**What you have to do:**
Your task is to repeat the lines below exactly, excluding any pictures they contain.
(Beginning of Input data)
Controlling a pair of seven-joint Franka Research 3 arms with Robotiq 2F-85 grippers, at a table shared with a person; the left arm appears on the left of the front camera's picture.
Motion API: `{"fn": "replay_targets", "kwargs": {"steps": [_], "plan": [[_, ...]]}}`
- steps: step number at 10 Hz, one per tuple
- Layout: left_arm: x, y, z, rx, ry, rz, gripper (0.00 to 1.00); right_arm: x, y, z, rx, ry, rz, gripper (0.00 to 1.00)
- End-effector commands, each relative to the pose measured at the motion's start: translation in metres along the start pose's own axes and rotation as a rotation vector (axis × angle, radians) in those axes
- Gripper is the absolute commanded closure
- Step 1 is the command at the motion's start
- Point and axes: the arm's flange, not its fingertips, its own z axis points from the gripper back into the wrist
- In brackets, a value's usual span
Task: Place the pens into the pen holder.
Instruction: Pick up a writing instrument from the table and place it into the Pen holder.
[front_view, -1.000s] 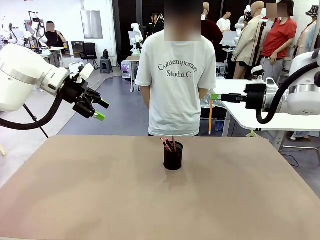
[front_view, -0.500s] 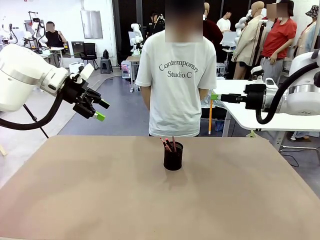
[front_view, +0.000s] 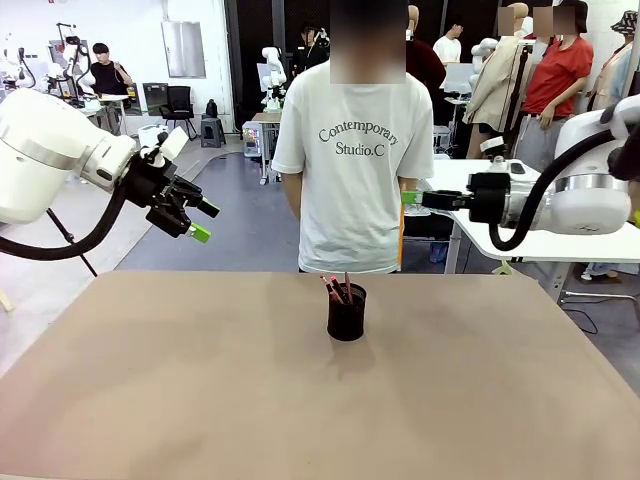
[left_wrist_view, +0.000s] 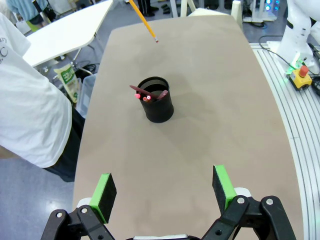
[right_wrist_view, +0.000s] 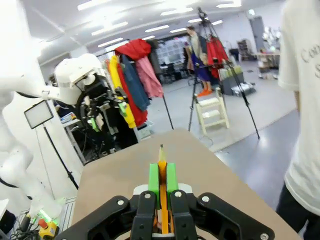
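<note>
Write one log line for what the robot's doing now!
right claw: shut on yellow pencil | left claw: open | pen holder: two pens inside

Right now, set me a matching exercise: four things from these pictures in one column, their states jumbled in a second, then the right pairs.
Column one:
1. left gripper
2. right gripper
3. pen holder
4. yellow-orange pencil

Column two:
A. stands on the table with two pens in it
B. clamped between green pads, hanging point-up above the table
C. open, holding nothing
D. shut on the pencil

Pairs: 1-C, 2-D, 3-A, 4-B
</note>
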Motion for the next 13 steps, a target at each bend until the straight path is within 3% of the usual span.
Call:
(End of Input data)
**Your response:**
Controlling a pair of seven-joint Franka Research 3 arms with Robotiq 2F-85 grippers, at a table shared with a person; the left arm appears on the left of the front camera's picture.
Motion API: `{"fn": "replay_targets", "kwargs": {"steps": [_], "plan": [[_, ...]]}}`
- steps: step number at 10 Hz, one per tuple
- Layout: left_arm: x, y, z, rx, ry, rz, gripper (0.00 to 1.00); right_arm: x, y, z, rx, ry, rz, gripper (0.00 to 1.00)
- End-effector commands, each relative to the pose measured at the motion's start: translation in metres along the start pose's own axes and rotation as a rotation vector (axis × angle, radians) in those axes
- Gripper is the absolute commanded closure
- Step 1 is the command at the motion's start
- Point and axes: the arm's flange, not its fingertips, its own z axis points from the gripper back into the wrist
- In brackets, a value's usual span
Task: Place the pens into the pen holder.
Instruction: Pick up a writing instrument from the table and place it into the Pen holder.
[front_view, -1.000s] 
[front_view, -0.500s] 
[front_view, +0.000s] 
[left_wrist_view, +0.000s] 
[right_wrist_view, +0.000s] 
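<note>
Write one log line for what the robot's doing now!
right claw: shut on yellow pencil | left claw: open | pen holder: two pens inside

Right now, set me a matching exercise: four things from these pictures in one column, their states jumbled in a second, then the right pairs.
Column one:
1. left gripper
2. right gripper
3. pen holder
4. yellow-orange pencil

Column two:
A. stands on the table with two pens in it
B. clamped between green pads, hanging point-up above the table
C. open, holding nothing
D. shut on the pencil

Pairs: 1-C, 2-D, 3-A, 4-B
</note>
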Motion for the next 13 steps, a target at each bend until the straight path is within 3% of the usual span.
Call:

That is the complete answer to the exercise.